The proposal that some method of income tax exemption be sought, and that instead the tax money be donated to some nongovernmental charitable organization is certainly commendable to the extent that these organizations could certainly use additional funds. However, less than half of the federal government’s receipts come from individual income taxes and all of us would continue to contribute to the armaments race in other ways. Furthermore, the direct net effect as far as the federal government is concerned would be to only very slightly reduce its tax receipts. Now the federal government can finance its expenditures in a number of ways: (1) taxes, (2) borrowing from private individuals, (3) borrowing from commercial banks, (4) printing money. A modern method of financing government expenditures, which was used extensively in the United States during and following World War Ⅱ and which is equivalent to printing money, is borrowing through the Federal Reserve Bank. Thus it can be seen that all federal taxes could be eliminated entirely and all functions of the government, including national defense, could continue as before. It is true, of course, that in normal times this type of policy would be highly inflationary (but that is another problem).

For these reasons a refusal to pay federal taxes would not solve the Christian’s dilemma, for it matters very little whether 50 per cent of a 80 billion dollar budget or 57 per cent of a 70 billion dollar budget is spent for national defense. What does matter and what needs to be our real concern is that with a gross national product currently running at 500 billion dollars annually, approximately eight per cent of our nation’s productive effort is being channeled directly into national defense. Neither can we excuse ourselves by saying that as farmers, teachers, and doctors we do not contribute to the defense effort, because in our present-day economy each industry is related to the various other industries so that the products of one are the inputs of another. Just as the steel worker contributes to the production of tanks and guns so the schoolteacher contributes to the training of the future nuclear physicist or the germ warfare biologist.
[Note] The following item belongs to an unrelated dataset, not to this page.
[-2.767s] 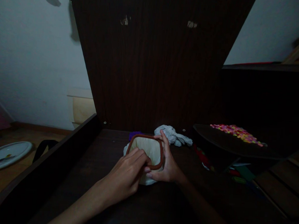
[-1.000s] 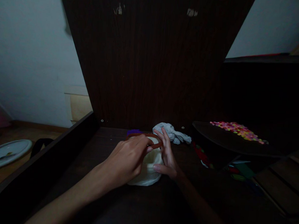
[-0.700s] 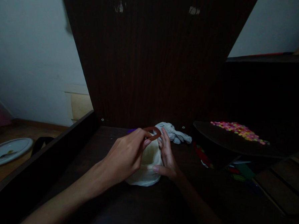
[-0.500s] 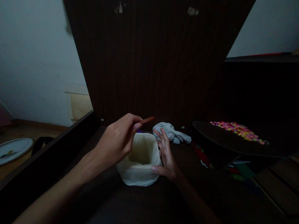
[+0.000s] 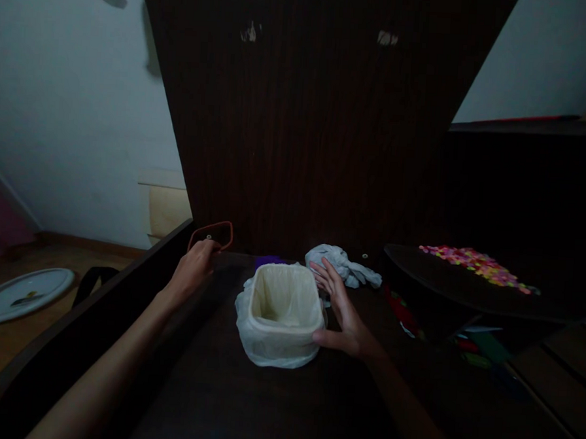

A more positive approach to the problem would be to support those programs of the government which may help to bring about conditions which make disarmament possible. For instance, during the past several years the Eisenhower administration has requested a small amount of money for research on the problems of disarmament. However, the appropriation was never made by Congress. During the past presidential campaign, Senator Kennedy endorsed a similar proposal. Thus far the Mennonite people have not seen fit to lend their support to this constructive proposal. In addition, Kennedy has also endorsed the idea of a “Peace Corps” which would allow qualified young people to serve abroad in underdeveloped countries to aid in their economic and cultural development. Such service would be considered an alternative to military service. Depending on the particular form such a “Peace Corps” would take, this appears to be one of the most constructive ideas for world peace that has been advanced in recent years. Because of the peculiar heritage of the Mennonite church and its experience through MCC, it is quite possible that the Mennonites could make a significant contribution in this area.

There are those who believe that the Mennonite church has a mission to perform in this world, in this age. Recently a research organization, the Institute of Mennonite Studies, has been formed. In view of the serious nature of the present arms race it might be extremely beneficial if this organization would direct its efforts to the problem of the arms race and the contribution which pacifists can make toward the solution of the problem.

The solution to this problem is neither simple nor will it come quickly. Nevertheless, if the Christian pacifist is to make a positive contribution which is relevant to the present situation, continued effort must be made toward its solution. But in so doing, let us not waste our time following paths which end nowhere or lead us further down the path of withdrawal and complacency of thinking that at least directly, we are not to blame for the evils of the world when in fact our very withdrawal has, at least in part, contributed to the evils to which we close our eyes.